I would like to see what people use panels in R with large data sets to work with data (for example, 50 mil + obs): the data.table package data.table useful because it has keys and is very fast. The xts package xts useful because it has the ability to execute all kinds of time series materials. Therefore, there seem to be two good options:
- have
data.table and write their own time series functions to work on it - have a list of
xts objects and run lapply on that list every time you want to do something. in the end, it will need to be combined into a data.frame to perform regressions, etc.
I am aware of the plm package, but did not find it useful for data management as the two options above. What are you guys using? Any ideas on what works best?

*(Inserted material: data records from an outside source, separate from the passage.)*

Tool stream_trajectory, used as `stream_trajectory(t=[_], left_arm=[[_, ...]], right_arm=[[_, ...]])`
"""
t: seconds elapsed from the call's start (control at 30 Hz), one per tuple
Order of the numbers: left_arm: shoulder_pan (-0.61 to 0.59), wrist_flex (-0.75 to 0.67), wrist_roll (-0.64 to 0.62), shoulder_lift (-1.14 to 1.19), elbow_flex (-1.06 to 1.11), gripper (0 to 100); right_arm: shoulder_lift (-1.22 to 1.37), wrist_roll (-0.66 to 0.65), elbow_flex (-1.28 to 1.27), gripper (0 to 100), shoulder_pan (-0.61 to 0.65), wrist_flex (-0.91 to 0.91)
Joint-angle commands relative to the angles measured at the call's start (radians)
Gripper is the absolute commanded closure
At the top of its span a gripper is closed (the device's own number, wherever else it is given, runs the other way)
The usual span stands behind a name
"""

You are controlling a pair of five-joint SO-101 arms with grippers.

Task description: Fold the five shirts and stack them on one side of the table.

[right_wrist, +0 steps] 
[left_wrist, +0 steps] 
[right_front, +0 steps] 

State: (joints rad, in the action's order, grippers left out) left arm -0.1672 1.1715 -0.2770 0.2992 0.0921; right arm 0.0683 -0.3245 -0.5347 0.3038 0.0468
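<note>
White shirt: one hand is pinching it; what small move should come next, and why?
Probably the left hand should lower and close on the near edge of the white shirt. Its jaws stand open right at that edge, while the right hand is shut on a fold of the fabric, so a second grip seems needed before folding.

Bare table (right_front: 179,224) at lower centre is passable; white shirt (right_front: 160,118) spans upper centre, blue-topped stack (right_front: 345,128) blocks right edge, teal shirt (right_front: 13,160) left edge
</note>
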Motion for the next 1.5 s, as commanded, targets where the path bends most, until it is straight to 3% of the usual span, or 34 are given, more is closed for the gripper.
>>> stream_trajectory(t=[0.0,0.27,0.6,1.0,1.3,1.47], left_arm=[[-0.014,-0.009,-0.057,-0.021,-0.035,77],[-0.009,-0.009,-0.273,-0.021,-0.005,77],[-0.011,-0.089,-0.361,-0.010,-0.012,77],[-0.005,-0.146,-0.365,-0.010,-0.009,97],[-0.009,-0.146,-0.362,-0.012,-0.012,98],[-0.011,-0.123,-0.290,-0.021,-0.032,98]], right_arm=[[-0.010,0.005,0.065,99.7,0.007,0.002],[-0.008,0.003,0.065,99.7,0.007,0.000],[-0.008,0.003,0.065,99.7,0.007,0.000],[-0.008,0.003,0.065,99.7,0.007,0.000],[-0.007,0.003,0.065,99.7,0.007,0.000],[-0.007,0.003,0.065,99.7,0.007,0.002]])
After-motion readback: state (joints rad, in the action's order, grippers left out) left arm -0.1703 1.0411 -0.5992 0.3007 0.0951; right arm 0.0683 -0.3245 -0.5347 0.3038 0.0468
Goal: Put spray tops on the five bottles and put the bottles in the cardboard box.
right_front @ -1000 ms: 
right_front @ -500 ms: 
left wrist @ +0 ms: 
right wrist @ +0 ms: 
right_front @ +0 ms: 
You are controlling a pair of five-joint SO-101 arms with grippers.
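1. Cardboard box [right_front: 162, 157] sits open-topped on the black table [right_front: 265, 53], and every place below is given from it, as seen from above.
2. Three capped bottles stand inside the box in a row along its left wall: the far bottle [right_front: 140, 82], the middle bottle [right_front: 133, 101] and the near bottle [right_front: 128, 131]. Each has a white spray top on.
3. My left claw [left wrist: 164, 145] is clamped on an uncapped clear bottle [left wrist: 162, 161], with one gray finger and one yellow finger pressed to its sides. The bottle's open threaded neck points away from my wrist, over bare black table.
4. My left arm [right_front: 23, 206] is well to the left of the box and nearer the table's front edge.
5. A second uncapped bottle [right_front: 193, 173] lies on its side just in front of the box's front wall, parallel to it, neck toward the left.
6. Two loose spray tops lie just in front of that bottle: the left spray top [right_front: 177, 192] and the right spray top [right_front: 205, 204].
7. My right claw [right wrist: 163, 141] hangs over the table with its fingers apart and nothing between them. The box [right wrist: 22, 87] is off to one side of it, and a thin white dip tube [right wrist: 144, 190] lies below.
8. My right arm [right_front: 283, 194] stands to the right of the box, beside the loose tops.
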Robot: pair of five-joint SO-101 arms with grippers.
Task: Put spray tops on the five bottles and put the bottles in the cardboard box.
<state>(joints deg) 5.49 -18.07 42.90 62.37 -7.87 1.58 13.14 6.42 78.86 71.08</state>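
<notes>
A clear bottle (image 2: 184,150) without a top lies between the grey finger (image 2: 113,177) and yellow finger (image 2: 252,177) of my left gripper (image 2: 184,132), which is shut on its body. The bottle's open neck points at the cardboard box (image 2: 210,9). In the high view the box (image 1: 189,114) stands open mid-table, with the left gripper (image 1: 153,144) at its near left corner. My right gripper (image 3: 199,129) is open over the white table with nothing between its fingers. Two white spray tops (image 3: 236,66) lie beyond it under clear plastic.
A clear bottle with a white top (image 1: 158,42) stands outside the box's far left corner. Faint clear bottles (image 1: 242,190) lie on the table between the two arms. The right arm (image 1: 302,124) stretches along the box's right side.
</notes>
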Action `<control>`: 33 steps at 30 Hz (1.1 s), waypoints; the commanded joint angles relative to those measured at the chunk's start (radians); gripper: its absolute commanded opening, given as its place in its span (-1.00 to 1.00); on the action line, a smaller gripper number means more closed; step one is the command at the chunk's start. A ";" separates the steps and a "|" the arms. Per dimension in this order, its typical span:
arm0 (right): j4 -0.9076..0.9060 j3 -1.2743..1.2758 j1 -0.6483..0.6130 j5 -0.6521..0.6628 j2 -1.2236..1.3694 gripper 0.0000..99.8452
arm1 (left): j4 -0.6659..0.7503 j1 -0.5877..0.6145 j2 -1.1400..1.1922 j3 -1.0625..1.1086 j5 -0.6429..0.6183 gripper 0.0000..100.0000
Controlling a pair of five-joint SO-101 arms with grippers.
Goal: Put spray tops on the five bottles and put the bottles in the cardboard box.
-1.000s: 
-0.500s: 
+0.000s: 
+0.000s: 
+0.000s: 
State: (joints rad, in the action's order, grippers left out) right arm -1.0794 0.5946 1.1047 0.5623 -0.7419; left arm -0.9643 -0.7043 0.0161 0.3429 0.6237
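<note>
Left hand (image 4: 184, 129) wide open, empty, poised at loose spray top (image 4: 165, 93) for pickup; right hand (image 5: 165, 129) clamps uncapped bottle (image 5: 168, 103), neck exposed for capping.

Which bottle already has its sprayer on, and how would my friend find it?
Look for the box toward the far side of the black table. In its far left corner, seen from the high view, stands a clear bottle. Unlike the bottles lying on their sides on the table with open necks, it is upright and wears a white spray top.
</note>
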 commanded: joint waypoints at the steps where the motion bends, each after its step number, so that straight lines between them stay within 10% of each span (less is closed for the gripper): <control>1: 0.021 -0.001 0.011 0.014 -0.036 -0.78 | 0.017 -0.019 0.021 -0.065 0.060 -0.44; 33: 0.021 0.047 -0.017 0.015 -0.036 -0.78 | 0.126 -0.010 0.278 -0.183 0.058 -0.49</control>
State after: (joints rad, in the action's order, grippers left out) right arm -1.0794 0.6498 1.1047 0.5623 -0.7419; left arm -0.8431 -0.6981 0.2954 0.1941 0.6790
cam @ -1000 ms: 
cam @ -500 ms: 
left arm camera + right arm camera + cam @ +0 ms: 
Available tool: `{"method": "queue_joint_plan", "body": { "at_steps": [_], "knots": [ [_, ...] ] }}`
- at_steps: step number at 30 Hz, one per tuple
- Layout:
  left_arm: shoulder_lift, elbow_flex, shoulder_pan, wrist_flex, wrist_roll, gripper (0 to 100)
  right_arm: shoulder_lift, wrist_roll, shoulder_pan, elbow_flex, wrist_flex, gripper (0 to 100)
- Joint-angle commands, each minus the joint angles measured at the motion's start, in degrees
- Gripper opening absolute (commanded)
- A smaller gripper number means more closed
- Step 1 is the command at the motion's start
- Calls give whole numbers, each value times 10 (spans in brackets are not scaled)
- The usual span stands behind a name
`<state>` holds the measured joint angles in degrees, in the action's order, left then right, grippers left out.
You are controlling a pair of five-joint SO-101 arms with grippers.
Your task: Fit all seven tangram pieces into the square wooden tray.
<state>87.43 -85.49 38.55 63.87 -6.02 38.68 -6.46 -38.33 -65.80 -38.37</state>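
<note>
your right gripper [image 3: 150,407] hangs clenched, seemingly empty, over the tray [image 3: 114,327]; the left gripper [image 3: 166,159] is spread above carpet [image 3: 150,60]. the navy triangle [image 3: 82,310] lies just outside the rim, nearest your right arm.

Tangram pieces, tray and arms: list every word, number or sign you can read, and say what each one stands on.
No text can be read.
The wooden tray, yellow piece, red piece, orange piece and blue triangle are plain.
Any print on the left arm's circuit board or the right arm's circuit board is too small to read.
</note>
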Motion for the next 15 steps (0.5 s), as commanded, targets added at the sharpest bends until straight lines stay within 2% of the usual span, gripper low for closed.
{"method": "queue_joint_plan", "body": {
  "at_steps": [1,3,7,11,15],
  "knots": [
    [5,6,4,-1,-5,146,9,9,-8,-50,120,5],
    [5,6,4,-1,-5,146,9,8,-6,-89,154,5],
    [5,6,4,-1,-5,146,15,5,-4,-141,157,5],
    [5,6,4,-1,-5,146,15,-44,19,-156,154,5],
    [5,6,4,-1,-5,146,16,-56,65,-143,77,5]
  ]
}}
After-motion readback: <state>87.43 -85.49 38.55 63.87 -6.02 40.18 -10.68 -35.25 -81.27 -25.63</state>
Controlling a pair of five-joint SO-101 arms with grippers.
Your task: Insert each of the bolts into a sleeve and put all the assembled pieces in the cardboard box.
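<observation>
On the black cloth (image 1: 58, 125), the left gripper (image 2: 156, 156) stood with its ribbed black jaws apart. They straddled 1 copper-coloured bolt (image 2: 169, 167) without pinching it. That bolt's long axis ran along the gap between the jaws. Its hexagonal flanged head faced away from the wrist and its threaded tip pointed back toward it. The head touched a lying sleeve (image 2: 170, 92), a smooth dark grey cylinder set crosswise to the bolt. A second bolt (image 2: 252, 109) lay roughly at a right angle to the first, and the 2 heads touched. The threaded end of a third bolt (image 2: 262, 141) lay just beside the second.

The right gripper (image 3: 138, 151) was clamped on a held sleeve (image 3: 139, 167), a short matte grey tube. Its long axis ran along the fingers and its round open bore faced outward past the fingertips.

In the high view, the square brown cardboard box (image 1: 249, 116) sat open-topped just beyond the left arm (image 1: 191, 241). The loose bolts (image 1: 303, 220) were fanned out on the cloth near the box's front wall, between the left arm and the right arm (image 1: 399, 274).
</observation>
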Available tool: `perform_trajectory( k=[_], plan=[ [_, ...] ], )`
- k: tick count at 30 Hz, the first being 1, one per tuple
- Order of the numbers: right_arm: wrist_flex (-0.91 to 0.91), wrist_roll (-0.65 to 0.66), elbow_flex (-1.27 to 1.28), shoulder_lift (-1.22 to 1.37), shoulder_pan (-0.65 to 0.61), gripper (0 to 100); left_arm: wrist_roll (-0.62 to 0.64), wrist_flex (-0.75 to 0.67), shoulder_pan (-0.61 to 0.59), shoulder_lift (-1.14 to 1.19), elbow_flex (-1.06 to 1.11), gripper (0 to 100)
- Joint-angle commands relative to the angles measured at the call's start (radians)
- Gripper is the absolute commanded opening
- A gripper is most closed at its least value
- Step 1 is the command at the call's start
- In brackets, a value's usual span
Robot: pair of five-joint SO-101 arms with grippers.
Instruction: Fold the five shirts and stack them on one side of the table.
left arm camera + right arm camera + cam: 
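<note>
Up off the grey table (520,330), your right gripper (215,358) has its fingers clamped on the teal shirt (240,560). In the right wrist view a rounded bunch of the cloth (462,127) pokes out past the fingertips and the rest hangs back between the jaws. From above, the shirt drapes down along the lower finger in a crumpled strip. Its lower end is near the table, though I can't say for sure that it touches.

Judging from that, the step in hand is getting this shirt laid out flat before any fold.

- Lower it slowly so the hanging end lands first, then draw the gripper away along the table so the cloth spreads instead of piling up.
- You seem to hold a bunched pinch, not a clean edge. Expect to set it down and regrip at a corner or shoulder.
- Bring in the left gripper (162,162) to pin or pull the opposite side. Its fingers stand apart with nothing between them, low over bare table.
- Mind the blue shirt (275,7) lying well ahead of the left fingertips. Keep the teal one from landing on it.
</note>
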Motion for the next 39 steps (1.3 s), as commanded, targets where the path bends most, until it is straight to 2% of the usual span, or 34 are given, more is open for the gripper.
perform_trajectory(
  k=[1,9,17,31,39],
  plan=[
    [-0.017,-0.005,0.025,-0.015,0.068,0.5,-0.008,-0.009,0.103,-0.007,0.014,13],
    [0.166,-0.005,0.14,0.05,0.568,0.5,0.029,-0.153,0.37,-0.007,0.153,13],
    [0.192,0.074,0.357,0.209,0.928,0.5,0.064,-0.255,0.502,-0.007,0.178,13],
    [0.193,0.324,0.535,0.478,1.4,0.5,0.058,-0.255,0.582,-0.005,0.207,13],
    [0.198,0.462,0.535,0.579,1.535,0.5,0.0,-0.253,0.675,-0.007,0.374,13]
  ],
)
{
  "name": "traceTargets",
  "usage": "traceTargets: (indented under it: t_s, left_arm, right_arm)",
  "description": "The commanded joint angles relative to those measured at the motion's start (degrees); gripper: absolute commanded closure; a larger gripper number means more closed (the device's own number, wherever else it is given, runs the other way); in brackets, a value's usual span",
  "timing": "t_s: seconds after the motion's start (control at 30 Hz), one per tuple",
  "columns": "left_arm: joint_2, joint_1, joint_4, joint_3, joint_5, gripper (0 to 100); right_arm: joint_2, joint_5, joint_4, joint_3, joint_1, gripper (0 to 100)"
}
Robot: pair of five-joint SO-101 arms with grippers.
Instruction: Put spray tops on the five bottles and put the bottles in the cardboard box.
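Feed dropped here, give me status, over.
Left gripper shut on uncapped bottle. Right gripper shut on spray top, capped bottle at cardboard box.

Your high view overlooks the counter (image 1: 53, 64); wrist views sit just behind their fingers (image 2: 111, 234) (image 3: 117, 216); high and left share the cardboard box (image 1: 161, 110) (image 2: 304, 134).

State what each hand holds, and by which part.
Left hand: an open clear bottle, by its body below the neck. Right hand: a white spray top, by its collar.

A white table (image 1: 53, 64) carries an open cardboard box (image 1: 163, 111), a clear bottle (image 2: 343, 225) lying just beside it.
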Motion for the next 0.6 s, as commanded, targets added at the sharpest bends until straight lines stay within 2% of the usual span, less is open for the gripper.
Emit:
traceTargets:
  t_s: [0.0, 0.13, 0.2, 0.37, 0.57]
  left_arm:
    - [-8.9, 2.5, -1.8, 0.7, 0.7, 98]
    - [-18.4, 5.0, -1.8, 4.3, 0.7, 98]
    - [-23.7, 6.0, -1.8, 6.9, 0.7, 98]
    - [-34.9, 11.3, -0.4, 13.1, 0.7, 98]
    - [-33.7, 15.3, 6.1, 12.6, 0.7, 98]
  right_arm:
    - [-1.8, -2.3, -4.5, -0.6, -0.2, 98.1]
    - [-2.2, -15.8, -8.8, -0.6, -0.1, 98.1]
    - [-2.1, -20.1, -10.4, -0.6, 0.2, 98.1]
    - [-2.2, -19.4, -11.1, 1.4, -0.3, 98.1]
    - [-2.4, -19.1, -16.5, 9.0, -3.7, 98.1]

Let me suggest a scenario: imagine that N firms have T time periods, where N โ 0 and T โ 0. data.table will be very fast if I want to delay each company for 1 time period, for example:
x <- data.table(id=1:10, dte=rep(seq(from=as.Date("2012-01-01"), to=as.Date("2012-01-10"), by="day"), each=10), val=1:100, key=c("id", "dte")) x[,lag_val:=c(NA, head(val, -1)),by=id]
Another way to do this might be:
y <- lapply(ids, function(i) {xts(x[id==i, val], order.by=x[id == i, dte])}) y <- lapply(y, function(obj) { cbind(obj, lag(obj, 1)) })
The advantage of the first is speed with big data. The advantage of the latter is the ability to do things like period.apply and use other xts functions. Are there any tricks to create xts faster? Maybe a combination of the two? Converting from and to xts objects xts be costly.